» AIM OF THE TASK: Since the copy must hold text only, transcribe the data below exactly and omit the images.

*** Opening of DATA TO EXAMINE ***

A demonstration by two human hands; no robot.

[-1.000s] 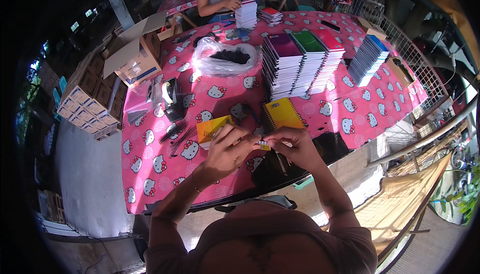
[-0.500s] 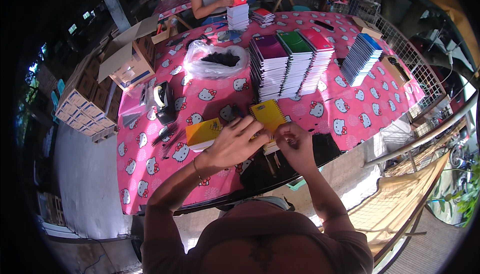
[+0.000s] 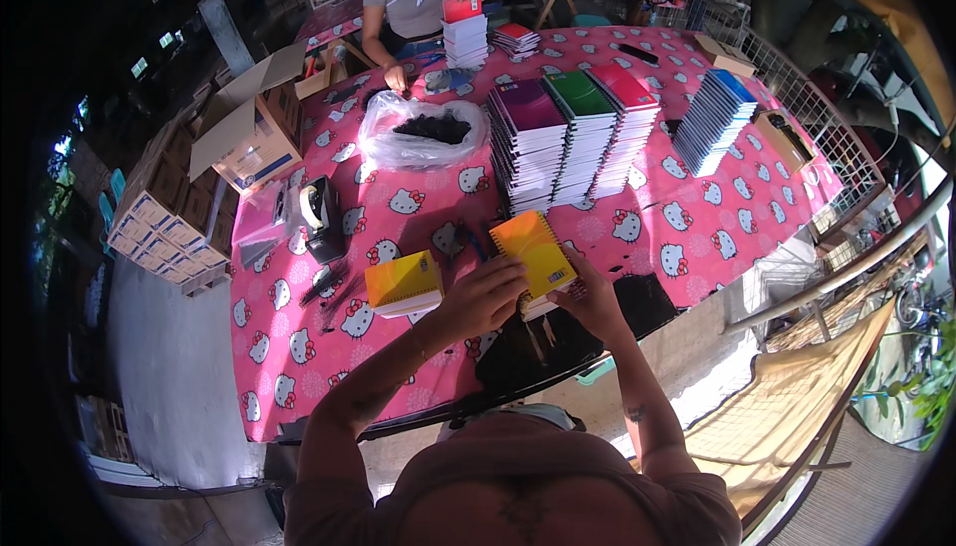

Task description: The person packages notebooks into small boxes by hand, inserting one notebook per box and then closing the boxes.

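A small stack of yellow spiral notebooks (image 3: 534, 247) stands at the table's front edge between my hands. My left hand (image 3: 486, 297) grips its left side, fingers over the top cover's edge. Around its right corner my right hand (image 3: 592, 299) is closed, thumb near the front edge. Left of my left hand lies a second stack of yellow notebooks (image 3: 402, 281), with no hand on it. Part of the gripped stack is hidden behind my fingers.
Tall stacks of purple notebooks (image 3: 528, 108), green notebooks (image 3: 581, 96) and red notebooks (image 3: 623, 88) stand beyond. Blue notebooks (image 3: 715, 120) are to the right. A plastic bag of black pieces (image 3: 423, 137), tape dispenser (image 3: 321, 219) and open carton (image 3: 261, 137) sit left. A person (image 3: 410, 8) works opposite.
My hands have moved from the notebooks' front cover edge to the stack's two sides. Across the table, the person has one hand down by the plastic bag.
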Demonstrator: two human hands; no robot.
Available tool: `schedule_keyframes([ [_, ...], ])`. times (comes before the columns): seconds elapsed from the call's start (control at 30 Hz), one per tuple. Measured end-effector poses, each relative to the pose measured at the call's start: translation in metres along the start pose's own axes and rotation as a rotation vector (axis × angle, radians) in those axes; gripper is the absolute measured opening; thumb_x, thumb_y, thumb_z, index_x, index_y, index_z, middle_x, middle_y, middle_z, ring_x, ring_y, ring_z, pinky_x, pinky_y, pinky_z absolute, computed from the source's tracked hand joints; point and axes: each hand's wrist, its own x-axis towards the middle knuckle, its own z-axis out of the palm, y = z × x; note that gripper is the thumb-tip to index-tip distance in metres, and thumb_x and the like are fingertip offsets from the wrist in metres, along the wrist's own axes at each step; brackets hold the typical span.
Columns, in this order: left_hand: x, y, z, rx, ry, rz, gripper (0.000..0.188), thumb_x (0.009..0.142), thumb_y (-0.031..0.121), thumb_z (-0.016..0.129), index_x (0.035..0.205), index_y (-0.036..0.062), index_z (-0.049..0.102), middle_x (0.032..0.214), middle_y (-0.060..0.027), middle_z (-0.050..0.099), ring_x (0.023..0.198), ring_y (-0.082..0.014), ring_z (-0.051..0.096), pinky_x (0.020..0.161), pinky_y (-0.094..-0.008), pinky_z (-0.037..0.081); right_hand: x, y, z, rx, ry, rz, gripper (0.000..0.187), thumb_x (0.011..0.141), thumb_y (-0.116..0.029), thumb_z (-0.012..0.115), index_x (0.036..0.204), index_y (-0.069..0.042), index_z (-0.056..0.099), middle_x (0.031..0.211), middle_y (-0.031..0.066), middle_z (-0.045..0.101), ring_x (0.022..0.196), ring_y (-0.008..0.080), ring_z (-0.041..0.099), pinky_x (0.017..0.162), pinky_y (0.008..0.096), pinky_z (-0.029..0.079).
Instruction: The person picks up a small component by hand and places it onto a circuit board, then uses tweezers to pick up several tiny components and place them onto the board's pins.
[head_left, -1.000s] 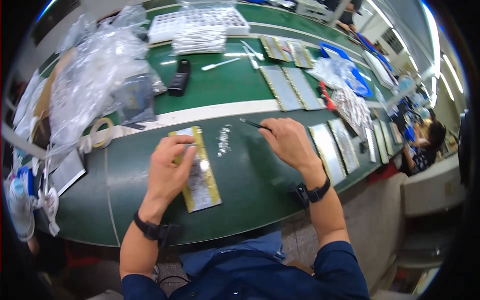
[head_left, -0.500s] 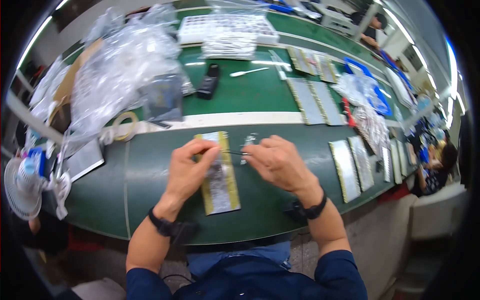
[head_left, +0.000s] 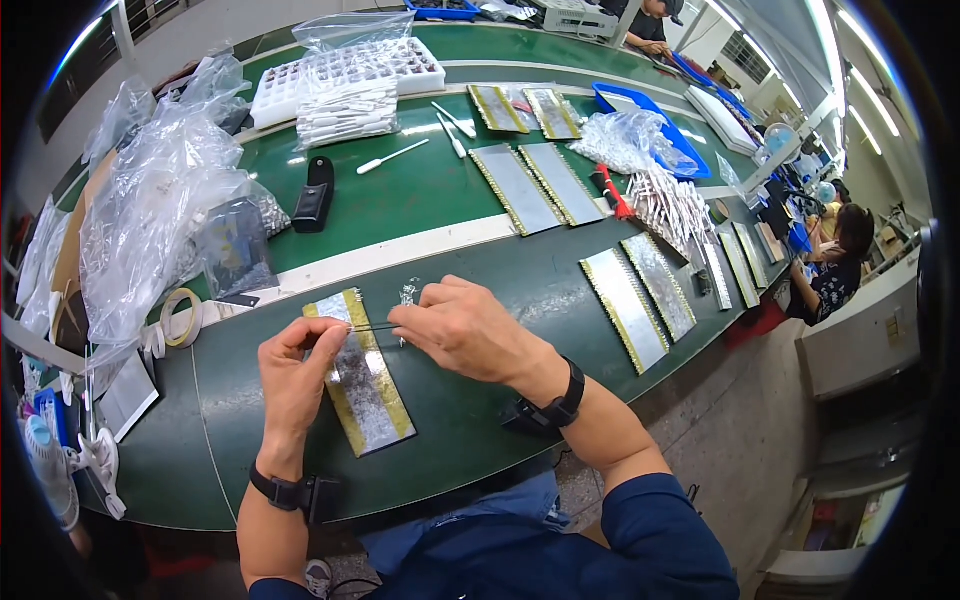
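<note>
Right in the thick of it, the right hand [head_left: 468, 332] had its fingers clamped on a pair of dark tweezers [head_left: 376, 327], the slim points aimed straight at the left hand [head_left: 290, 385]! And there the left thumb and forefinger met, tips together, right at those points; whether some tiny piece sat between them, nobody could tell. Just beneath lay a long panel [head_left: 362, 392] with yellow sides, slanting toward the near edge of the green tabletop [head_left: 480, 435], left of its middle. Close beside the panel's far right corner, partly behind the right hand, gleamed a little heap of small shiny bits [head_left: 408, 293]. Over toward the tabletop's right end, two more panels [head_left: 638, 302] lay side by side, well apart from the hands. Beyond the white strip [head_left: 400, 248], a black case [head_left: 314, 196] stood left of a lone white swab [head_left: 392, 157], while two grey panels [head_left: 535, 188] kept each other company farther right. Off to the left, near a big heap of clear plastic bags [head_left: 150, 220], rested a roll of tape [head_left: 182, 318].
</note>
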Motion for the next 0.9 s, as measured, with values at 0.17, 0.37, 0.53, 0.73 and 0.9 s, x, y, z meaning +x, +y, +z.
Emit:
schedule_keyframes([
  [0.17, -0.003, -0.001, -0.009, 0.091, 0.093, -0.046, 0.011, 0.104, 0.007, 0.08, 0.11, -0.0018, 0.082, 0.103, -0.001, 0.08, 0.093, -0.0059, 0.069, 0.085, -0.022, 0.053, 0.003, 0.002, -0.002, -0.019, 0.031, -0.028, 0.018, 0.094, -0.014, 0.085, 0.11, -0.009, 0.078, 0.079, 0.0051, 0.068, 0.078, 0.0243, 0.068, 0.073, 0.0392, 0.054],
  [0.37, 0.003, -0.005, 0.004, -0.033, 0.066, -0.041, 0.013, 0.103, 0.007, 0.082, 0.112, -0.0014, 0.084, 0.102, -0.001, 0.081, 0.09, -0.0048, 0.069, 0.082, -0.0212, 0.054, -0.002, -0.001, -0.016, -0.056, 0.039, 0.017, 0.023, 0.09, -0.011, 0.088, 0.112, -0.01, 0.08, 0.078, 0.0053, 0.064, 0.074, 0.025, 0.063, 0.07, 0.0386, 0.052],
  [0.53, 0.0, -0.004, 0.002, -0.032, 0.059, -0.07, 0.013, 0.103, 0.009, 0.083, 0.112, -0.0012, 0.084, 0.1, 0.0006, 0.08, 0.086, -0.0027, 0.066, 0.076, -0.0196, 0.051, 0.0, -0.002, -0.011, -0.04, 0.016, 0.012, 0.022, 0.09, -0.011, 0.087, 0.111, -0.011, 0.079, 0.077, 0.0045, 0.062, 0.072, 0.025, 0.061, 0.069, 0.0393, 0.051],
  [0.73, 0.001, -0.004, 0.002, -0.006, 0.051, -0.054, 0.014, 0.103, 0.01, 0.083, 0.113, -0.0002, 0.084, 0.097, 0.0021, 0.079, 0.083, -0.0016, 0.064, 0.073, -0.0191, 0.048, 0.0, -0.005, -0.01, -0.049, 0.008, 0.02, 0.021, 0.091, -0.01, 0.087, 0.11, -0.011, 0.079, 0.077, 0.0042, 0.062, 0.072, 0.0248, 0.061, 0.069, 0.0391, 0.051],
  [0.9, 0.001, -0.003, 0.002, 0.049, 0.048, -0.05, 0.014, 0.104, 0.011, 0.083, 0.112, 0.0005, 0.085, 0.095, 0.0031, 0.077, 0.083, -0.0014, 0.063, 0.072, -0.0191, 0.047, 0.0, -0.003, -0.008, -0.056, 0.009, 0.017, 0.02, 0.09, -0.01, 0.087, 0.109, -0.011, 0.079, 0.077, 0.0043, 0.062, 0.073, 0.0246, 0.061, 0.07, 0.039, 0.051],
])
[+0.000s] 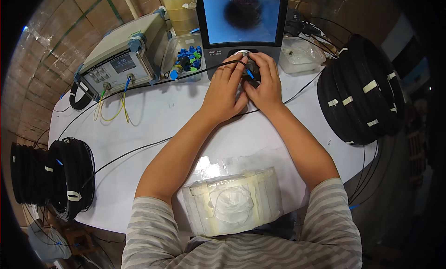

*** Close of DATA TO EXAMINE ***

» THE ANSWER:
A demonstration by two human hands; no robot.

[-1.000s] 
[-0.500s] 
[+0.000s] 

Task description: The person packages notebooks into small boxes by hand, inserting one notebook per box and then closing the boxes.

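A small stack of yellow spiral notebooks (image 3: 534, 247) stands at the table's front edge between my hands. My left hand (image 3: 486, 297) grips its left side, fingers over the top cover's edge. Around its right corner my right hand (image 3: 592, 299) is closed, thumb near the front edge. Left of my left hand lies a second stack of yellow notebooks (image 3: 402, 281), with no hand on it. Part of the gripped stack is hidden behind my fingers.
Tall stacks of purple notebooks (image 3: 528, 108), green notebooks (image 3: 581, 96) and red notebooks (image 3: 623, 88) stand beyond. Blue notebooks (image 3: 715, 120) are to the right. A plastic bag of black pieces (image 3: 423, 137), tape dispenser (image 3: 321, 219) and open carton (image 3: 261, 137) sit left. A person (image 3: 410, 8) works opposite.
My hands have moved from the notebooks' front cover edge to the stack's two sides. Across the table, the person has one hand down by the plastic bag.
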Demonstrator: two human hands; no robot.
Available tool: `schedule_keyframes([ [_, ...], ])`. times (comes before the columns): seconds elapsed from the call's start (control at 30 Hz), one per tuple. Measured end-effector poses, each relative to the pose measured at the call's start: translation in metres along the start pose's own axes and rotation as a rotation vector (axis × angle, radians) in those axes; gripper is the absolute measured opening; thumb_x, thumb_y, thumb_z, index_x, index_y, index_z, middle_x, middle_y, middle_z, ring_x, ring_y, ring_z, pinky_x, pinky_y, pinky_z absolute, computed from the source's tracked hand joints; point and axes: each hand's wrist, its own x-axis towards the middle knuckle, its own z-axis out of the palm, y = z × x; note that gripper is the thumb-tip to index-tip distance in metres, and thumb_x and the like are fingertip offsets from the wrist in metres, along the wrist's own axes at each step; brackets hold the typical span.
Columns, in this order: left_hand: x, y, z, rx, ry, rz, gripper (0.000..0.188), thumb_x (0.009..0.142), thumb_y (-0.031..0.121), thumb_z (-0.016..0.129), index_x (0.035..0.205), index_y (-0.036..0.062), index_z (-0.049..0.102), middle_x (0.032..0.214), middle_y (-0.060..0.027), middle_z (-0.050..0.099), ring_x (0.023..0.198), ring_y (-0.082..0.014), ring_z (-0.051..0.096), pinky_x (0.020..0.161), pinky_y (-0.094..-0.008), pinky_z (-0.037..0.081); right_hand: x, y, z, rx, ry, rz, gripper (0.000..0.187), thumb_x (0.011..0.141), thumb_y (-0.116..0.029), thumb_z (-0.012..0.115), index_x (0.036..0.204), index_y (-0.069..0.042), index_z (-0.056..0.099), middle_x (0.031..0.211), middle_y (-0.031..0.066), middle_z (-0.045..0.101), ring_x (0.022..0.196), ring_y (-0.008..0.080), ring_z (-0.041..0.099), pinky_x (0.017..0.162), pinky_y (0.008..0.096), pinky_z (-0.029..0.079).
Instruction: The person picks up a small component by hand and places it onto a circuit board, then uses tweezers to pick up several tiny components and place them onto the board's pins.
[head_left, -1.000s] 
[head_left, -0.500s] 
[head_left, +0.000s] 
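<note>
Right in the thick of it, the right hand [head_left: 468, 332] had its fingers clamped on a pair of dark tweezers [head_left: 376, 327], the slim points aimed straight at the left hand [head_left: 290, 385]! And there the left thumb and forefinger met, tips together, right at those points; whether some tiny piece sat between them, nobody could tell. Just beneath lay a long panel [head_left: 362, 392] with yellow sides, slanting toward the near edge of the green tabletop [head_left: 480, 435], left of its middle. Close beside the panel's far right corner, partly behind the right hand, gleamed a little heap of small shiny bits [head_left: 408, 293]. Over toward the tabletop's right end, two more panels [head_left: 638, 302] lay side by side, well apart from the hands. Beyond the white strip [head_left: 400, 248], a black case [head_left: 314, 196] stood left of a lone white swab [head_left: 392, 157], while two grey panels [head_left: 535, 188] kept each other company farther right. Off to the left, near a big heap of clear plastic bags [head_left: 150, 220], rested a roll of tape [head_left: 182, 318].
</note>
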Motion for the next 0.9 s, as measured, with values at 0.17, 0.37, 0.53, 0.73 and 0.9 s, x, y, z meaning +x, +y, +z.
Emit:
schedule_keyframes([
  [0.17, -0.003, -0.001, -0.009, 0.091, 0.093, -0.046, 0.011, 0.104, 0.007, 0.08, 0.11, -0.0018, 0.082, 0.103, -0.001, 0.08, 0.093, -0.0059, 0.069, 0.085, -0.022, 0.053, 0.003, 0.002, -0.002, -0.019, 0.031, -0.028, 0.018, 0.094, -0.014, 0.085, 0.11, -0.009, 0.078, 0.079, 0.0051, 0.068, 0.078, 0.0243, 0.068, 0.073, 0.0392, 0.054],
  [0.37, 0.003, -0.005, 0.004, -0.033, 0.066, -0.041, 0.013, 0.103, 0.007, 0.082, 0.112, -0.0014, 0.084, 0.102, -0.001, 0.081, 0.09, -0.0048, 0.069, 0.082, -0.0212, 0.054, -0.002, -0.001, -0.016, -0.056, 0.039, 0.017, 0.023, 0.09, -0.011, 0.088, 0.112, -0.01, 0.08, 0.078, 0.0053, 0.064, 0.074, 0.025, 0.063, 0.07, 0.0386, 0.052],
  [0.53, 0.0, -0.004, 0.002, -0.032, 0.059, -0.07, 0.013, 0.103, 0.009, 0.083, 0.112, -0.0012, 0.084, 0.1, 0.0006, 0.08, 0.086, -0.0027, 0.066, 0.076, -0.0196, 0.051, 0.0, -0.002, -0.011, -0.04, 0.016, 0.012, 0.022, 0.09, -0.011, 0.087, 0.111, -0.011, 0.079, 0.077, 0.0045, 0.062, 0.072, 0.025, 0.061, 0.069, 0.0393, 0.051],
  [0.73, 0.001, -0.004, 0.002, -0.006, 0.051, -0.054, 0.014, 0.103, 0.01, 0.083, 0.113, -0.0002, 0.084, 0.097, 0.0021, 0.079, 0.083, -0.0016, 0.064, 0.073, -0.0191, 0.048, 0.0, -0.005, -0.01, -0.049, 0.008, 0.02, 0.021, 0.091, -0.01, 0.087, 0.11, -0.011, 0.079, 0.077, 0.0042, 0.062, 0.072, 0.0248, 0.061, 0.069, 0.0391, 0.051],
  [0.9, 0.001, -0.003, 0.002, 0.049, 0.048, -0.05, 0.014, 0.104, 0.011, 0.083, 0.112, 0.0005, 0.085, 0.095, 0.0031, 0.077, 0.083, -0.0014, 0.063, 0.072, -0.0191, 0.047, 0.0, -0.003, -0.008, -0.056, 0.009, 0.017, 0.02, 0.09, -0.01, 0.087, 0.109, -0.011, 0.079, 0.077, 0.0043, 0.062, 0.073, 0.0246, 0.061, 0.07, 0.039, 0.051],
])
[+0.000s] 

That is the complete answer to the exercise.